Christopher Ortegon '21
Special Event Coordinator, Destination Bryan
They say good things come to those who wait and so came Clementine's Kitchen, filling what was once a vacant restaurant space adjacent to Old Bryan Marketplace in Historic Downtown Bryan with a new foodie destination. Michael Lair, owner, and operator of two local restaurants, Harvey Washbangers, and Stella Southern Cafe, has brought the perfect restaurant concept to complement Downtown Bryan's already established eateries.
When designing the concept Michael knew he wanted to curate a restaurant that stayed true to something he would seek out when looking for dining options himself. By imparting his taste and flair to the cuisine, Clementine's Kitchen offers playful, yet delicious food combinations with flavors you might not expect to see elsewhere. Throughout the menu, there are odes to both Michael's upscale palette as well as his many years spent in the restaurant industry. From the Duck Breast with Catalan Greens and Cherry Gastrique to the option of ordering a 32oz. Miller High Life bottle served in an ice bucket, Clementine's Kitchen will certainly surprise you in the best ways possible. All that being said, you know we had to try it for ourselves…

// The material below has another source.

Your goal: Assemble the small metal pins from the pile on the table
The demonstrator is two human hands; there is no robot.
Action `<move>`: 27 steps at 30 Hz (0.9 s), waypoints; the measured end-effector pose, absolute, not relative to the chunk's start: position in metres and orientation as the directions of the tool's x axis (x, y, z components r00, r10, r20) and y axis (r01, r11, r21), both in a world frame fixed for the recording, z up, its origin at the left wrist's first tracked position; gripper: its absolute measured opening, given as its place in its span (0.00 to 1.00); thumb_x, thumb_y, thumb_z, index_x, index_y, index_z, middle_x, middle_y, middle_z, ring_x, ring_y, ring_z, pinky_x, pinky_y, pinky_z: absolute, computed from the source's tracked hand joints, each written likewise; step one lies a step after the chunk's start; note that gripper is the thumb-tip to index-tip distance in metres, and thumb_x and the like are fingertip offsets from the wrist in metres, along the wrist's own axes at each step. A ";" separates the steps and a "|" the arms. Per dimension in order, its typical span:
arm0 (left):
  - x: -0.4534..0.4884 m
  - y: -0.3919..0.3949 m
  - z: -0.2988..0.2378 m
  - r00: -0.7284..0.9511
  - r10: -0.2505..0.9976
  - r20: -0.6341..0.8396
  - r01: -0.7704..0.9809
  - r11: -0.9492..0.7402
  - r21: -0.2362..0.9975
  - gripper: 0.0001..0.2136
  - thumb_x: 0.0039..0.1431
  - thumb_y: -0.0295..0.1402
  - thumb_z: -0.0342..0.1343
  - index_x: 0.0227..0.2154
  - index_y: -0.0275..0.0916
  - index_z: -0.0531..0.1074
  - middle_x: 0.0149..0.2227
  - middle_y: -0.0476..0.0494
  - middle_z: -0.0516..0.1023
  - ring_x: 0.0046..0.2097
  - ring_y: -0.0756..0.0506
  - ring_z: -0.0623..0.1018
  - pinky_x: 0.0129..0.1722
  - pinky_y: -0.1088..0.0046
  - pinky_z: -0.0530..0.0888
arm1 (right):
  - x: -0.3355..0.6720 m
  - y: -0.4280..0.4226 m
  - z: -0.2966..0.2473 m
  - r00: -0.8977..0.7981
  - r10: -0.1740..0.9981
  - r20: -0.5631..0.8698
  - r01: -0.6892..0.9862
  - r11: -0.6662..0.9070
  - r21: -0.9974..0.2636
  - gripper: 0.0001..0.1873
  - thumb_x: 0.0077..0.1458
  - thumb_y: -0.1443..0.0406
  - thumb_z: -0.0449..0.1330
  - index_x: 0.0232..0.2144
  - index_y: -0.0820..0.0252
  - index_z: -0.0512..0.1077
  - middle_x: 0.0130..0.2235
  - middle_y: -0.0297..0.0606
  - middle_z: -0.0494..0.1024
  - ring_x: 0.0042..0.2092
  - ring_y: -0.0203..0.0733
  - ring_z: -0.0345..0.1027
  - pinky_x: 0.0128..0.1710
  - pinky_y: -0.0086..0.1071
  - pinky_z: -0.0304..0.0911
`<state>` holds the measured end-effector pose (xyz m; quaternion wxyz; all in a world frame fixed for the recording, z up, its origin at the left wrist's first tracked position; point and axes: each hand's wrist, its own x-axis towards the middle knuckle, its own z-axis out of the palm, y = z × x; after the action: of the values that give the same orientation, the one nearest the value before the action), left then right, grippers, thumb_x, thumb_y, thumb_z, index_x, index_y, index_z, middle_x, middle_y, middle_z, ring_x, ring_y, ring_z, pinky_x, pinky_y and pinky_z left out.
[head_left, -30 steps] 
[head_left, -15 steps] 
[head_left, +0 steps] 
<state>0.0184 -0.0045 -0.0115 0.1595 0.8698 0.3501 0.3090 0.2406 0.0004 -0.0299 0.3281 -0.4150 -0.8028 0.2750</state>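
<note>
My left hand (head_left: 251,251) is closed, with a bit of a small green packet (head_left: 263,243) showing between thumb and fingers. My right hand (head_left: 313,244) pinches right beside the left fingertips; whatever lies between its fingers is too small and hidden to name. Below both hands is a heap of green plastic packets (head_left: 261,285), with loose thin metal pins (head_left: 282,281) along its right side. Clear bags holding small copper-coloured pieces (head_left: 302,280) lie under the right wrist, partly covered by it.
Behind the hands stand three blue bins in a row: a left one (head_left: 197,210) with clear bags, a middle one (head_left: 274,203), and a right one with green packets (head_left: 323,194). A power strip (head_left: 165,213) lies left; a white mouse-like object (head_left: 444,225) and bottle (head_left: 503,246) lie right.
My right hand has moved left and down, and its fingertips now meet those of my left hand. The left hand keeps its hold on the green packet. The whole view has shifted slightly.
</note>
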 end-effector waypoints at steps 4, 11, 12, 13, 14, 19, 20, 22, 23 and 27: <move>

[Pictured: Going clockwise, Spring Garden Fizz, Rhubarb Blush Sour, Spicy Ginger Mule, Clementine French 75]
We decided to try out the lunch menu, but it is also a great spot for a dinner/date night too (Michael let us know that they will have brunch available soon as well). We started the meal off with a round of cocktails, all of which were memorable in their right, but my personal favorite had to be the Rhubarb Blush Sour (rhubarb-infused gin, St. Germain, and lemon juice). For my meal, I went with the Crispy Skin Seared Salmon that was served with cheddar grits, a spring pistou (a french pesto), and marinated tomatoes. Some of the other entrees included the Pasta Carbonara and the Club Sandwich with fresh kettle chips.

[Pictured: Seared Salmon]
Although the food and cocktail menus brought us into the restaurant, I have to say that the dessert will 100% keep me coming back. We ordered both the Meyer Lemon Cheesecake (comes with a blackberry mascarpone) and the Cinnamon Crumb Coffee Cake (comes with a bourbon glaze and chai ice cream), both of which were outstanding.

[Pictured: Left to right, Cinnamon Crumb Coffee Cake, Meyer Lemon Cheesecake]
In the end, Clementine's Kitchen combines a fresh and whimsical approach to our local cuisine scene, and although I'm still not sure how to best describe their menu in one word, I am sure I will be back for more of that cheesecake.